触发使用 Cloud Pub/Sub 的流水线运行

以下代码示例展示如何使用事件驱动型 Cloud Functions 函数以及 Cloud Pub/Sub 触发器来编写、部署和触发流水线。

构建和编译简单的流水线

使用 Kubeflow Pipelines SDK 构建计划流水线并将其编译为 YAML 文件。

示例 hello-world-scheduled-pipeline：

from kfp import compiler
from kfp import dsl

# A simple component that prints and returns a greeting string
@dsl.component
def hello_world(message: str) -> str:
    greeting_str = f'Hello, {message}'
    print(greeting_str)
    return greeting_str

# A simple pipeline that contains a single hello_world task
@dsl.pipeline(
    name='hello-world-scheduled-pipeline')
def hello_world_scheduled_pipeline(greet_name: str):
    hello_world_task = hello_world(greet_name)

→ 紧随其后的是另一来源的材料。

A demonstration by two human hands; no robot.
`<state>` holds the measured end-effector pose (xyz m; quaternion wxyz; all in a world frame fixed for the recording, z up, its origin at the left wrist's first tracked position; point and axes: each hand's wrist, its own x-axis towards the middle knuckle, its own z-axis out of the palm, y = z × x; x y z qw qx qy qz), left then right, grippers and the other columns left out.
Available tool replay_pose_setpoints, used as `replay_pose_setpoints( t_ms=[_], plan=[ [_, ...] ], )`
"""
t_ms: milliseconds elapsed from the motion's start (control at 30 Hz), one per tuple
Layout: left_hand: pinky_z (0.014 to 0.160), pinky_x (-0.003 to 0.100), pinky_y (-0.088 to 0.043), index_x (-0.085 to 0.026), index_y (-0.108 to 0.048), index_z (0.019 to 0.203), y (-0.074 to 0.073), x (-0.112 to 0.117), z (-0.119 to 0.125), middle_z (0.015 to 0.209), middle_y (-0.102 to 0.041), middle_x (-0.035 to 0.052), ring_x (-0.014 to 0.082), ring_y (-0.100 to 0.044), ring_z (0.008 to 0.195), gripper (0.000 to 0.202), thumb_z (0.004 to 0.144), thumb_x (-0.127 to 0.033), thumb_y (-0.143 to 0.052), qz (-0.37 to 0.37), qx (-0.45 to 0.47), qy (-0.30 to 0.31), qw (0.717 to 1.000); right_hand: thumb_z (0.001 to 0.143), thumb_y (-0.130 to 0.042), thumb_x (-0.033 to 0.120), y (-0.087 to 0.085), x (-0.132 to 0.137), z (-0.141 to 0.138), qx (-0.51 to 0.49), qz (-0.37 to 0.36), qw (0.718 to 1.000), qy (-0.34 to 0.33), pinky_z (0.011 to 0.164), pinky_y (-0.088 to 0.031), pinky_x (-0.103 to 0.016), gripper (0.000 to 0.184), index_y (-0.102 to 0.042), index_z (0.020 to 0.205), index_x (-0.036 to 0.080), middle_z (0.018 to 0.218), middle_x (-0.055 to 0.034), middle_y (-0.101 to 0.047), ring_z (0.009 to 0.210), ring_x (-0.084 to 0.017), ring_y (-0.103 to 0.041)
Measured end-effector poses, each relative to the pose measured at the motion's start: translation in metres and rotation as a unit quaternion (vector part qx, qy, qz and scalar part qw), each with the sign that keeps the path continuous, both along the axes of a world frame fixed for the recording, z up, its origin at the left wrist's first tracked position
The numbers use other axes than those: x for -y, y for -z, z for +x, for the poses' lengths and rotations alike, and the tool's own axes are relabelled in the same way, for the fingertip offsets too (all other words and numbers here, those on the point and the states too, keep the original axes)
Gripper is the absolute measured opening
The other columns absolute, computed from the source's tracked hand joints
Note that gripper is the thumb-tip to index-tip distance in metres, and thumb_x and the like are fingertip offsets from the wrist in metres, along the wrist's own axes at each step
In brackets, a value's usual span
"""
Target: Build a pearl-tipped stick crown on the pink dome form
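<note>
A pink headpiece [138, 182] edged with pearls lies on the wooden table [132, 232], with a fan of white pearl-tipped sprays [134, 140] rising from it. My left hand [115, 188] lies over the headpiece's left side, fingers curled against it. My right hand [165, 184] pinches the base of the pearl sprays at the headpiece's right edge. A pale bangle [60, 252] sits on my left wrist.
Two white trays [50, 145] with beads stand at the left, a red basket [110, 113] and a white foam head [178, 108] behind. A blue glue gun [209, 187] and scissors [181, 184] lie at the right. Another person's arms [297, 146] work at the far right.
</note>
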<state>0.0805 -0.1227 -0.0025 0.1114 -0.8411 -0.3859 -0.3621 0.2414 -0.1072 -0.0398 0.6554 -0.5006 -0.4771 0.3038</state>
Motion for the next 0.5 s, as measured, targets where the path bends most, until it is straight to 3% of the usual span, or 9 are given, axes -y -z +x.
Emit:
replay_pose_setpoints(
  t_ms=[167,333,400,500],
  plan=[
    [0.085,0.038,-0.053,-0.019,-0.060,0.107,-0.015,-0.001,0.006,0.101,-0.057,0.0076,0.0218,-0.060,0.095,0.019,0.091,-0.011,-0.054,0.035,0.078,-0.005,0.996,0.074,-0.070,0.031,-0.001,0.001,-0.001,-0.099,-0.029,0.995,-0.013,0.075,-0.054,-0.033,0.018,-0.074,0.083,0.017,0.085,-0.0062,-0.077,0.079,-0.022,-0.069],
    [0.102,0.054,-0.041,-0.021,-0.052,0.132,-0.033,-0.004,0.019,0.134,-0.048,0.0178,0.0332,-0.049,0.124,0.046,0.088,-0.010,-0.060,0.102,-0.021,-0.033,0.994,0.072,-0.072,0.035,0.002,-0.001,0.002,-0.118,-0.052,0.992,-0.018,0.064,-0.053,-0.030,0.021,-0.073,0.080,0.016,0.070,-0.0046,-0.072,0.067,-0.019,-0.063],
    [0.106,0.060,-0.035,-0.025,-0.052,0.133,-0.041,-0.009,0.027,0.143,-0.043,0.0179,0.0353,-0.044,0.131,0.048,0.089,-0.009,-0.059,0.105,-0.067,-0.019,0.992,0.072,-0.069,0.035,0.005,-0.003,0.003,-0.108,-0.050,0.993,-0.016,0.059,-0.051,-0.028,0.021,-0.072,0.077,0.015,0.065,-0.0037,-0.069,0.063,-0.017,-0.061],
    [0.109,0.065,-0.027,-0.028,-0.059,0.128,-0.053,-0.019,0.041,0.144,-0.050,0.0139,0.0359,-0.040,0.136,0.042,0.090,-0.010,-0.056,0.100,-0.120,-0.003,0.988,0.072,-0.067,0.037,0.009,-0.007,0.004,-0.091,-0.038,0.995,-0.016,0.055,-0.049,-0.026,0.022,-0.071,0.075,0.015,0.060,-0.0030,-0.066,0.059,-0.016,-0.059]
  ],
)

# Compile the pipeline and generate a YAML file
compiler.Compiler().compile(pipeline_func=hello_world_scheduled_pipeline,
                            package_path='hello_world_scheduled_pipeline.yaml')

将已编译的流水线 YAML 上传到 Cloud Storage 存储桶

在 Google Cloud 控制台中打开 Cloud Storage 浏览器。

Cloud Storage 浏览器
点击您在配置项目时创建的 Cloud Storage 存储分区。
使用现有文件夹或新文件夹，将已编译的流水线 YAML（在此示例中为 hello_world_scheduled_pipeline.yaml）上传到所选文件夹。
点击上传的 YAML 文件以访问详细信息。复制 gsutil URI 以备后用。

使用 Pub/Sub 触发器创建 Cloud Functions 函数

访问控制台中的 Cloud Run functions 页面：

前往 Cloud Run functions 页面
点击创建函数按钮。
在基础知识部分中，为您的函数命名（例如 my-scheduled-pipeline-function）。
在触发器部分中，选择 Cloud Pub/Sub 作为触发器类型。
在选择 Cloud Pub/Sub 主题下拉列表中，点击创建主题。
在创建主题框中，为您的新主题命名（例如 my-scheduled-pipeline-topic），然后选择创建主题。
将所有其他字段保留为默认值，然后点击保存以保存“触发器”部分配置。
将其他所有字段保留为默认值，然后点击下一步以继续转到“代码”部分。
在运行时下，选择 Python 3.7。
在入口点中，输入“订阅”（示例代码入口点函数名称）。
在源代码下，选择内嵌编辑器（如果尚未选择）。

在 main.py 文件中，添加以下代码：

  import base64
  import json
  from google.cloud import aiplatform

  PROJECT_ID = 'your-project-id'                     # <---CHANGE THIS
  REGION = 'your-region'                             # <---CHANGE THIS
  PIPELINE_ROOT = 'your-cloud-storage-pipeline-root' # <---CHANGE THIS

  def subscribe(event, context):
    """Triggered from a message on a Cloud Pub/Sub topic.
    Args:
          event (dict): Event payload.
          context (google.cloud.functions.Context): Metadata for the event.
    """
    # decode the event payload string
    payload_message = base64.b64decode(event['data']).decode('utf-8')
    # parse payload string into JSON object
    payload_json = json.loads(payload_message)
    # trigger pipeline run with payload
    trigger_pipeline_run(payload_json)

  def trigger_pipeline_run(payload_json):
    """Triggers a pipeline run
    Args:
          payload_json: expected in the following format:
            {
              "pipeline_spec_uri": "<path-to-your-compiled-pipeline>",
              "parameter_values": {
                "greet_name": "<any-greet-string>"
              }
            }
    """
    pipeline_spec_uri = payload_json['pipeline_spec_uri']
    parameter_values = payload_json['parameter_values']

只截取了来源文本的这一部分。